Yomaira Cohen

Personal information
- Full name: Yomaira De Jesus Cohen Epieyu
- Born: 25 December 1982 (age 43) Maracaibo, Venezuela

Sport
- Country: Venezuela
- Sport: Paralympic athletics
- Disability: Hemiplegia
- Disability class: F37
- Event(s): Discus throw Javelin throw Shot put

Medal record
Paralympic athletics
Representing Venezuela
Parapan American Games
| Gold medal – first place | 2023 Santiago | Shot put F35/36/37 |
| Silver medal – second place | 2011 Guadalajara | Javelin throw F37/38 |
| Silver medal – second place | 2015 Toronto | Javelin throw F37/38 |
| Silver medal – second place | 2019 Lima | Shot put F35/36/37 |
| Bronze medal – third place | 2019 Lima | Discus throw F38 |

= Yomaira Cohen =

Venezuelan Paralympic athlete

Yomaira De Jesus Cohen Epieyu (born 25 December 1982) is a Venezuelan Paralympic athlete who competes in discus throw, javelin throw and shot put at international track and field competitions.

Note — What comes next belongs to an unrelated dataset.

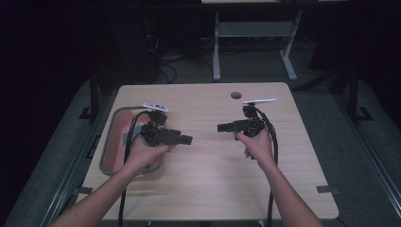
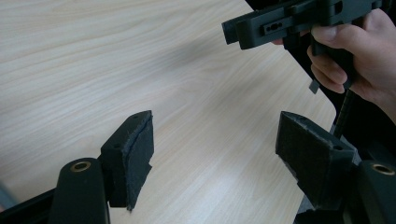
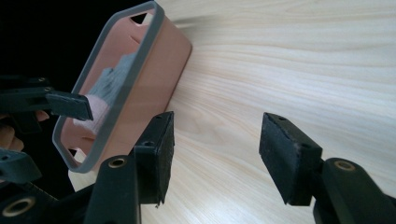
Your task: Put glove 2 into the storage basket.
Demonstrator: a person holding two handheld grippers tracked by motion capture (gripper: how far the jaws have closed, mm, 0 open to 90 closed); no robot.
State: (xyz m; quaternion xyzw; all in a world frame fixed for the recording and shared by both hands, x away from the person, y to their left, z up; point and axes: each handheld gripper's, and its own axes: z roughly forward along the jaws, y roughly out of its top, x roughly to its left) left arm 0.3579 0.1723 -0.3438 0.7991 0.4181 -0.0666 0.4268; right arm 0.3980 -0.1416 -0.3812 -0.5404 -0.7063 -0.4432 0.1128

She is a five-time Parapan American Games medalist and has competed at the 2012, 2016 and 2020 Summer Paralympics.

==Personal life==
On Christmas Day 1982, Cohen's mother gave birth to her in a trapped elevator in a hospital in Carabobo when she was going to the maternity ward, in the place where she was born, there was not enough oxygen and Yomaira had cerebral palsy on her left hand side. Cohen is married to fellow Paralympic athlete Juan Valladares.